__What you have to do__: Please print only the top portion of the entries below, ending with the line that contains "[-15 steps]", exactly as written.

__Saved entries__:

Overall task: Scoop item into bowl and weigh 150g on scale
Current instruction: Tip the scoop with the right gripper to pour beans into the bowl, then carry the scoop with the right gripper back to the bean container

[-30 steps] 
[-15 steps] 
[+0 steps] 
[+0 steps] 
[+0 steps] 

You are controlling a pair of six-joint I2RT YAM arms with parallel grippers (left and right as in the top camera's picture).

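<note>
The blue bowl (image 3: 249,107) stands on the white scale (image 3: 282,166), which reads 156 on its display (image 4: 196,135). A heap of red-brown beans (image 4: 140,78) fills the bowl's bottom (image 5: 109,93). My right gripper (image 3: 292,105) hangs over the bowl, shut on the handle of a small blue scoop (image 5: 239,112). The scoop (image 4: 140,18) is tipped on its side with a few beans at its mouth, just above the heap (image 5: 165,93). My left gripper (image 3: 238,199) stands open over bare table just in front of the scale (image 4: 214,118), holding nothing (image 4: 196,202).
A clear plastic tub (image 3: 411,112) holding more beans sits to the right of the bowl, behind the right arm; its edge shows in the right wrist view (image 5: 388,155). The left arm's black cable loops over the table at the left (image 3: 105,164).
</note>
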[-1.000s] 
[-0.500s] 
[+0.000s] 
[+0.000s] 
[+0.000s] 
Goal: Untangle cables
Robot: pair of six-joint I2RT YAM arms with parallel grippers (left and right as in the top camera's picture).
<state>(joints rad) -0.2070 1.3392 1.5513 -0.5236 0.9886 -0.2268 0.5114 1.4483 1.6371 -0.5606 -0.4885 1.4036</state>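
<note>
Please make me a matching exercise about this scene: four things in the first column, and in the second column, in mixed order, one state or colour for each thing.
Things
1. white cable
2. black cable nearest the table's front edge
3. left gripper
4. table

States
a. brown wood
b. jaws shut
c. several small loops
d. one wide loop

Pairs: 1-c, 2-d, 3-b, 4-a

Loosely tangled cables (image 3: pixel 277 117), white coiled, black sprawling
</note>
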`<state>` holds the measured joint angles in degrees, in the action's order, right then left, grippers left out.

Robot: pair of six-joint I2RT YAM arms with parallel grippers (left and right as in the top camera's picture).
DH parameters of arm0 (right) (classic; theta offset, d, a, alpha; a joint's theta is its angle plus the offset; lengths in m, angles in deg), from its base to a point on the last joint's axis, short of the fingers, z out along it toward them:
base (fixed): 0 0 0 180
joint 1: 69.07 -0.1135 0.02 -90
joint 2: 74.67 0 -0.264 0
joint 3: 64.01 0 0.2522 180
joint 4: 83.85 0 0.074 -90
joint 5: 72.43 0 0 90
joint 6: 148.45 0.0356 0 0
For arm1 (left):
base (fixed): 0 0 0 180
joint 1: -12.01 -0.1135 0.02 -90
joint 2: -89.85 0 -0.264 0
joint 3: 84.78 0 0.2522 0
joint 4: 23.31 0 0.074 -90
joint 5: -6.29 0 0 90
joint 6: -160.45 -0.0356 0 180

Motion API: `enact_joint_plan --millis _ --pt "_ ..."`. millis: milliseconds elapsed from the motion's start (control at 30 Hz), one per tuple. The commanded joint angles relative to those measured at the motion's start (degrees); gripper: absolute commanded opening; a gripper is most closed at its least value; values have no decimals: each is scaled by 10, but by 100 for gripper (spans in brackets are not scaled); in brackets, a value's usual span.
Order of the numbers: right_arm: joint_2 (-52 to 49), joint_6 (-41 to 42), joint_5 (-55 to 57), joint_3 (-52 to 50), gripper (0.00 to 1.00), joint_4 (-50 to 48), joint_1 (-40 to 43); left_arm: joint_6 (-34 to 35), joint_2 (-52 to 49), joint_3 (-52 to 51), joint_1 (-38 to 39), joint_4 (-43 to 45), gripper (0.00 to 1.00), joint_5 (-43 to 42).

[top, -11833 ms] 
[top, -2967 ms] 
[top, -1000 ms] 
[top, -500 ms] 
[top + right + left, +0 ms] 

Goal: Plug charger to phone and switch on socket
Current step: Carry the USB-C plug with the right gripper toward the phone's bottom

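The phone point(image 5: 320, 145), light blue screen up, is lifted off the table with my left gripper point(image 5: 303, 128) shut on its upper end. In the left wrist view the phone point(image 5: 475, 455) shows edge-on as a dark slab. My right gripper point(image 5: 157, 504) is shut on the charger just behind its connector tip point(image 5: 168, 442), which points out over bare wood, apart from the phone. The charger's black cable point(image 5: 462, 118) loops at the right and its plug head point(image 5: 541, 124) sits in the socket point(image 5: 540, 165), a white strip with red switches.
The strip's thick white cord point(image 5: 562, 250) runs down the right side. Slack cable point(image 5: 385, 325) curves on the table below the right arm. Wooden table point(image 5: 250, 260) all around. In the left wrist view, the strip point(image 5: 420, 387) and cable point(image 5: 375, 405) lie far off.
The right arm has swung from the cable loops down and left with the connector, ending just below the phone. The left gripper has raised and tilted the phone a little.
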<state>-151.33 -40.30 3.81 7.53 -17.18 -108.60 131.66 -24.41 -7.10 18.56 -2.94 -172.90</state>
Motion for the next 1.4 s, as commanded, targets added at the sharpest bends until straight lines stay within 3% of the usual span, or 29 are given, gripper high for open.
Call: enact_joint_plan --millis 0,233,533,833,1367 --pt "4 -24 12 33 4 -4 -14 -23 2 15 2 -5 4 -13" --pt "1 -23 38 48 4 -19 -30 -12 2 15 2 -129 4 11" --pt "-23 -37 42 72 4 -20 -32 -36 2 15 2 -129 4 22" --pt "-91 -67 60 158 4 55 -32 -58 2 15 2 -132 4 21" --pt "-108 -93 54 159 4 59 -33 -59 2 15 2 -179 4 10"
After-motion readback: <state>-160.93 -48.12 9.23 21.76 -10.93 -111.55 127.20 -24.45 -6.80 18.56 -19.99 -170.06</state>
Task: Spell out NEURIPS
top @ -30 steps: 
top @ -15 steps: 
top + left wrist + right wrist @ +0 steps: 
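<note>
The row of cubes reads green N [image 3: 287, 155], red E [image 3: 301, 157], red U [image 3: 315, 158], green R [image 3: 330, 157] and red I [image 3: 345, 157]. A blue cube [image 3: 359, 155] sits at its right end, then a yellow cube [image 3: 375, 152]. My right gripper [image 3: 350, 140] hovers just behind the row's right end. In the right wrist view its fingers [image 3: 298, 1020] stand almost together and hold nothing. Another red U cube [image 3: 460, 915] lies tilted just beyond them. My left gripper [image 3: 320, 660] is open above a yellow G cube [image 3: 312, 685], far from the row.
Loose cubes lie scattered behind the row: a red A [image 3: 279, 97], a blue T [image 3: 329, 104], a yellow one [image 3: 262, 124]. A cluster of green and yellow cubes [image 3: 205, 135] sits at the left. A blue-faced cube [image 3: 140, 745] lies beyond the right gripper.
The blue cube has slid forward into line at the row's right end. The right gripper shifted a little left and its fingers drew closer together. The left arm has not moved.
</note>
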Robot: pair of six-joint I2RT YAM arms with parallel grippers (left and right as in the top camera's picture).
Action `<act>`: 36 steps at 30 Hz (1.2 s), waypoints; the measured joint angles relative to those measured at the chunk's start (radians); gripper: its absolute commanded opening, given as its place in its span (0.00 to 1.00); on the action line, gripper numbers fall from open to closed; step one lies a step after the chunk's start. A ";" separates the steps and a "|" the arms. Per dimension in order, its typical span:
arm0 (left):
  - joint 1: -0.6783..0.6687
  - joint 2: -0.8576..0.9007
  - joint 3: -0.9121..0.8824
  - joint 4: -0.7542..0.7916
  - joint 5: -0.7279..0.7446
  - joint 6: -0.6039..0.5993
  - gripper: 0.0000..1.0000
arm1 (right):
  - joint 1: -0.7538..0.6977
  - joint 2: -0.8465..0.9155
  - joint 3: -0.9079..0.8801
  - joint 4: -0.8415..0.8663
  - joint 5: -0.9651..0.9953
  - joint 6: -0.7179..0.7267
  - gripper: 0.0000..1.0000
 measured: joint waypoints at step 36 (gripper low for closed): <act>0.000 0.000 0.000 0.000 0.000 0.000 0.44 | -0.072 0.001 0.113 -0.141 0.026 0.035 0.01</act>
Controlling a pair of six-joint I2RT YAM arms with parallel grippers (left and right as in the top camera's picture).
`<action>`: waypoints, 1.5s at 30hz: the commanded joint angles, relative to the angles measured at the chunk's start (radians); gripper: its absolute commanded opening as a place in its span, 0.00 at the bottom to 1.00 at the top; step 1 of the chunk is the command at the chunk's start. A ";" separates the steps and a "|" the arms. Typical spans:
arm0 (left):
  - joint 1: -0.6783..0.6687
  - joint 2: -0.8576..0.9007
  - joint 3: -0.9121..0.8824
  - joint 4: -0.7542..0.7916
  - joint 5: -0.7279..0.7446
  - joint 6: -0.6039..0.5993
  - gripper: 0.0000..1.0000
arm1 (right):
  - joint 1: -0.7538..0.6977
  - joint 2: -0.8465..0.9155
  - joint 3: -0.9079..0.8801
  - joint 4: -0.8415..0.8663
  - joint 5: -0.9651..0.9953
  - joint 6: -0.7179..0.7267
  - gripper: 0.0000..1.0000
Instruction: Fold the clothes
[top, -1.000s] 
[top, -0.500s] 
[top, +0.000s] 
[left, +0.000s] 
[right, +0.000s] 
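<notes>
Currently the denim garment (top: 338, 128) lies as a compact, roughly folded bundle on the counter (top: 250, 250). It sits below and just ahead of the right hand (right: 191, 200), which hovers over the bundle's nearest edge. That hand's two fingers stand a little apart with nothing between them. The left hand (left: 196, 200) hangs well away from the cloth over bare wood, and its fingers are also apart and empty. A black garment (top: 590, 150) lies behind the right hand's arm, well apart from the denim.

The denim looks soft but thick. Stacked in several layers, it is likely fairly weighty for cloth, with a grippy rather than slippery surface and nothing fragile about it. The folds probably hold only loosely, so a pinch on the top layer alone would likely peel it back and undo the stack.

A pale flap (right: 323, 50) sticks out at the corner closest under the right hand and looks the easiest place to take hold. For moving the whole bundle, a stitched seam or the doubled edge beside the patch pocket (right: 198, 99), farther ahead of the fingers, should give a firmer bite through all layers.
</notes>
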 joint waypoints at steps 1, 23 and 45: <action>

__Answer for the task__:
Overall task: Scoop item into bowl and weigh 150g on scale
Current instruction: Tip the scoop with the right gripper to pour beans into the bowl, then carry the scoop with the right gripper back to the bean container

[-30 steps] 
[-15 steps] 

Nothing else is needed for the answer.